Lines holding the word "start" are the ones to copy from the data below.

[Data entries]
━━━━

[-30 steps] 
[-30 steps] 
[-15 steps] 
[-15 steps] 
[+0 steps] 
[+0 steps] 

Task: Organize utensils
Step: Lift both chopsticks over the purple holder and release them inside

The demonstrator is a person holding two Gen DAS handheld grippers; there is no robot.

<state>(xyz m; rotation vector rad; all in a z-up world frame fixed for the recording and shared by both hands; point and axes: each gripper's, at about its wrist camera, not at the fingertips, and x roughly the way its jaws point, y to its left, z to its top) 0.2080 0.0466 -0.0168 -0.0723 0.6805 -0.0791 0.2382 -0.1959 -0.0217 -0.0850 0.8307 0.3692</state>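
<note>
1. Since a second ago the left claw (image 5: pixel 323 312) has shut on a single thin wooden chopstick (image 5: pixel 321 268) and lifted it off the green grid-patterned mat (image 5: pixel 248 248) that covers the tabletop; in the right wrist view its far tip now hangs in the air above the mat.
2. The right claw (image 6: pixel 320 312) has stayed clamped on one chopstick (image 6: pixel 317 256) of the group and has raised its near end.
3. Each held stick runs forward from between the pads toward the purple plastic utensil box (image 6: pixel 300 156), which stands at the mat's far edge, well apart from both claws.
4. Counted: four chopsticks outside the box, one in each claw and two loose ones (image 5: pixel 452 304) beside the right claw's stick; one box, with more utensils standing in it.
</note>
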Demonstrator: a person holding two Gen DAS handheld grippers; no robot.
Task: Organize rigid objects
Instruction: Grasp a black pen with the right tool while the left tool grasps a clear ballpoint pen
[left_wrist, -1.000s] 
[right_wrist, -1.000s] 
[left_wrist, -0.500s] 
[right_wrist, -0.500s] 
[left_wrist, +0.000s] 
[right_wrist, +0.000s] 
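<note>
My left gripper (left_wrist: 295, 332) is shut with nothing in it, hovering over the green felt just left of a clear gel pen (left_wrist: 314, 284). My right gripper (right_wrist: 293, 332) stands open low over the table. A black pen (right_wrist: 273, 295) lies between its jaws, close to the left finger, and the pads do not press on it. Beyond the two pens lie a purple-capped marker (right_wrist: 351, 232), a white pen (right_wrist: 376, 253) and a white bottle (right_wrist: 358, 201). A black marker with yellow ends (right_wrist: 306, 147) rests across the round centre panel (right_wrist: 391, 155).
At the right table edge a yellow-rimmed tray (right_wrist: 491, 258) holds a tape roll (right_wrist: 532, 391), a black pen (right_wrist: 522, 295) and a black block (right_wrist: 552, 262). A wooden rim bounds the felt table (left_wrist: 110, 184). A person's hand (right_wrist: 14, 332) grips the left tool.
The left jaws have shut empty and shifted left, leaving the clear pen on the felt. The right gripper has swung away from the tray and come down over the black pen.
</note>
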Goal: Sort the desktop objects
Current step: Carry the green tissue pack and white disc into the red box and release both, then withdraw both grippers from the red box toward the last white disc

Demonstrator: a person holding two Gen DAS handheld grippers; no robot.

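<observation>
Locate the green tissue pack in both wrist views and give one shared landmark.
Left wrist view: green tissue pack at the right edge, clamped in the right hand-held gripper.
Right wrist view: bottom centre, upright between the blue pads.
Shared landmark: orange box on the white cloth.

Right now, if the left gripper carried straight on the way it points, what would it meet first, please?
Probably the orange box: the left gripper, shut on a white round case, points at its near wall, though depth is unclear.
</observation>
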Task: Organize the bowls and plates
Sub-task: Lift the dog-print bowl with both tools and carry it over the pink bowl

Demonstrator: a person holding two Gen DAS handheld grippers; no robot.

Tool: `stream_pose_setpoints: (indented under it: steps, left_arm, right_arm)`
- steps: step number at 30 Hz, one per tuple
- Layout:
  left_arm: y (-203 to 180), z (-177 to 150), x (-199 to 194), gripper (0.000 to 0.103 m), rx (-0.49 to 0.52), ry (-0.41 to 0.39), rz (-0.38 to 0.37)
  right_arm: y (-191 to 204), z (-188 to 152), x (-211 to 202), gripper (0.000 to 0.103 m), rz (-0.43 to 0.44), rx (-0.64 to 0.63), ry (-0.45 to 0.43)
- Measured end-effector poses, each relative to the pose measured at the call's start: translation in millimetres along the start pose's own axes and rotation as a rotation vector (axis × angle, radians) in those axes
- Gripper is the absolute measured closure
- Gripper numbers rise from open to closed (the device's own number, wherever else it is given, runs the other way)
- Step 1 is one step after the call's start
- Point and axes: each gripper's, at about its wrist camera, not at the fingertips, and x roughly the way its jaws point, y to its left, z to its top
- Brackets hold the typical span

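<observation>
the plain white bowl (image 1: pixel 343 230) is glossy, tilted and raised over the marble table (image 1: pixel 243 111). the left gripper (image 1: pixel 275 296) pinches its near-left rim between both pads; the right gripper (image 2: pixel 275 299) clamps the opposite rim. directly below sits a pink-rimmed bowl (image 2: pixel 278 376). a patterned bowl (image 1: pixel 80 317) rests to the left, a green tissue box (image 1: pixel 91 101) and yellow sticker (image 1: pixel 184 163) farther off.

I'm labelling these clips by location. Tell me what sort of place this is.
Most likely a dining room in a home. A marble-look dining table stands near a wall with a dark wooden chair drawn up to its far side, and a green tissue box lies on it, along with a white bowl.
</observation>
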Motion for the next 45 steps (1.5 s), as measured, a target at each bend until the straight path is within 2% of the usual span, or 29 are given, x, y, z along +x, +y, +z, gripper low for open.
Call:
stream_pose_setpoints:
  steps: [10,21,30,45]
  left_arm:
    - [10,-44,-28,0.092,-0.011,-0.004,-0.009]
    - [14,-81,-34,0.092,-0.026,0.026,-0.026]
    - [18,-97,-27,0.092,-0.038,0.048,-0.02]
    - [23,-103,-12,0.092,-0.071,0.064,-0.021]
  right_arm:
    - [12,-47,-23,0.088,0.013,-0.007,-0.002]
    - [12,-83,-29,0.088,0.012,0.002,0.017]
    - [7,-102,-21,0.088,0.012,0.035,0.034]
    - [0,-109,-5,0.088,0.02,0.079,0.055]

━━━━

◆ Task answer:
- Measured end-effector poses, each relative to the pose measured at the call's start: translation in millimetres along the start pose's own axes and rotation as a rotation vector (axis × angle, radians) in those axes
- Step 1 is one step after the call's start

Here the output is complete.